## YOUR ASSIGNMENT
Repeat all of the data below word for word, keeping no images.

## GIVEN INFORMATION
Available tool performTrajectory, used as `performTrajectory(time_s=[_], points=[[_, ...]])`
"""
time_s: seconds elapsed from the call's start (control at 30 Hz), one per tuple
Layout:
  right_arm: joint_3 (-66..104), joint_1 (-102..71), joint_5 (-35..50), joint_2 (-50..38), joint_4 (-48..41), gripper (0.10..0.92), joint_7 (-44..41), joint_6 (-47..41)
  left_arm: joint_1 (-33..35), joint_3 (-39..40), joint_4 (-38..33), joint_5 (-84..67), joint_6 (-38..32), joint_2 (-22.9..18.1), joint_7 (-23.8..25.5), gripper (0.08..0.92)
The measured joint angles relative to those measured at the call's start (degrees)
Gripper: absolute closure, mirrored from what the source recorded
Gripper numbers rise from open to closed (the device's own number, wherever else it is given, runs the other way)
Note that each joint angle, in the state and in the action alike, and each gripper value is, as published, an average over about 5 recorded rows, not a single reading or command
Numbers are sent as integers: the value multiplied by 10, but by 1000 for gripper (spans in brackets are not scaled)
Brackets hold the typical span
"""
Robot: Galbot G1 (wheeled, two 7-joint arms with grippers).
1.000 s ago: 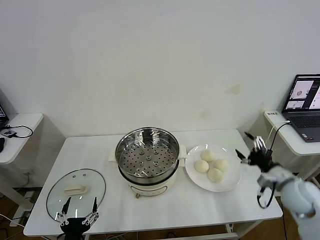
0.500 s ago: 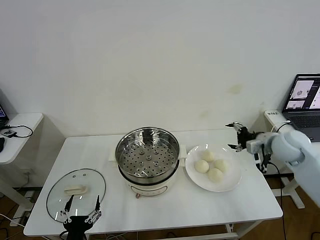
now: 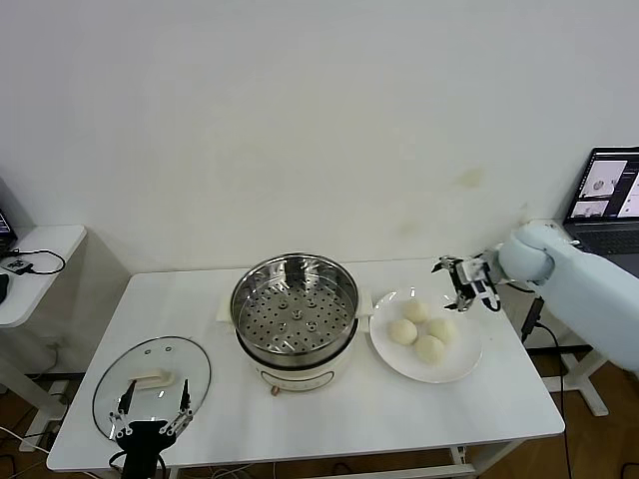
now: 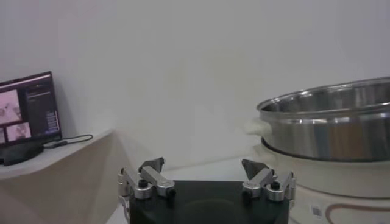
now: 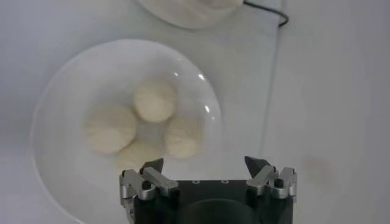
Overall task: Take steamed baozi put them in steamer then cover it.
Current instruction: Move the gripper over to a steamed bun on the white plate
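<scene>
Task looks barely begun, nothing loaded yet. Largest first: the steamer (image 3: 295, 311) sits mid-table on its cream base, perforated tray bare, no bun inside, no lid on. Next, the cover (image 3: 152, 385) lies flat on the table near the front-left corner, handle up, well apart from the pot. Then the plate (image 3: 390, 351), just right of the steamer, w/ all four steamed baozi (image 3: 422, 326) bunched together on it; right wrist view shows the same four untouched. Right gripper (image 3: 463, 284) hangs above the plate's far-right rim, jaws wide, holding nothing, not touching any bun; I'd judge it's lining up for the 1st pick. Left gripper (image 3: 150, 409) is at the front-left table edge over the cover's near rim, jaws wide too, empty, idle. Left to do, by my read: all four buns into the tray, then cover on the pot, i.e. basically everything. Surface: plain white table (image 3: 300, 419), matte. Room: bare off-white wall behind w/ a faint stain; a small white side table (image 3: 30, 264) w/ a cable to the left, a laptop (image 3: 609, 200) open w/ screen lit on another side table to the right, its cord trailing down.
</scene>
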Motion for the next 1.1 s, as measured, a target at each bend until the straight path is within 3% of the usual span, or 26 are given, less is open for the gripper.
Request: performTrajectory(time_s=[1.1], points=[[1, -47, -22, 122, -165, 203, 19, -29, 0, -23, 9, -13, -8, 5, -2, 177]])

## FINAL ANSWER
Available tool performTrajectory, used as `performTrajectory(time_s=[_], points=[[_, ...]])`
"""
time_s: seconds elapsed from the call's start (control at 30 Hz), one per tuple
Layout:
  right_arm: joint_3 (-66..104), joint_1 (-102..71), joint_5 (-35..50), joint_2 (-50..38), joint_4 (-48..41), gripper (0.10..0.92), joint_7 (-44..41), joint_6 (-47..41)
  left_arm: joint_1 (-33..35), joint_3 (-39..40), joint_4 (-38..33), joint_5 (-84..67), joint_6 (-38..32), joint_2 (-22.9..18.1), joint_7 (-23.8..25.5), gripper (0.08..0.92)
The measured joint angles relative to those measured at the call's start (degrees)
Gripper: absolute closure, mirrored from what the source recorded
Gripper numbers rise from open to closed (the device's own number, wherever else it is given, runs the other way)
Note that each joint angle, in the state and in the action alike, and each gripper value is, as published, an average over about 5 recorded rows, not a single reading or command
Numbers are sent as integers: the value multiplied by 10, but by 1000 for gripper (spans in brackets are not scaled)
Brackets hold the typical span
"""
Robot: Galbot G1 (wheeled, two 7-joint arms with grippers).
1.000 s ago: 
0.500 s ago: 
now: 
now: 
now: 
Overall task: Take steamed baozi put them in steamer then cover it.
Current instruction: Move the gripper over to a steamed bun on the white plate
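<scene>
Task looks barely begun, nothing loaded yet. Largest first: the steamer (image 3: 295, 311) sits mid-table on its cream base, perforated tray bare, no bun inside, no lid on. Next, the cover (image 3: 152, 385) lies flat on the table near the front-left corner, handle up, well apart from the pot. Then the plate (image 3: 390, 351), just right of the steamer, w/ all four steamed baozi (image 3: 422, 326) bunched together on it; right wrist view shows the same four untouched. Right gripper (image 3: 463, 284) hangs above the plate's far-right rim, jaws wide, holding nothing, not touching any bun; I'd judge it's lining up for the 1st pick. Left gripper (image 3: 150, 409) is at the front-left table edge over the cover's near rim, jaws wide too, empty, idle. Left to do, by my read: all four buns into the tray, then cover on the pot, i.e. basically everything. Surface: plain white table (image 3: 300, 419), matte. Room: bare off-white wall behind w/ a faint stain; a small white side table (image 3: 30, 264) w/ a cable to the left, a laptop (image 3: 609, 200) open w/ screen lit on another side table to the right, its cord trailing down.
</scene>
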Motion for the next 1.1 s, as measured, a target at each bend until the straight path is within 3% of the usual span, or 26 are given, less is open for the gripper.
Request: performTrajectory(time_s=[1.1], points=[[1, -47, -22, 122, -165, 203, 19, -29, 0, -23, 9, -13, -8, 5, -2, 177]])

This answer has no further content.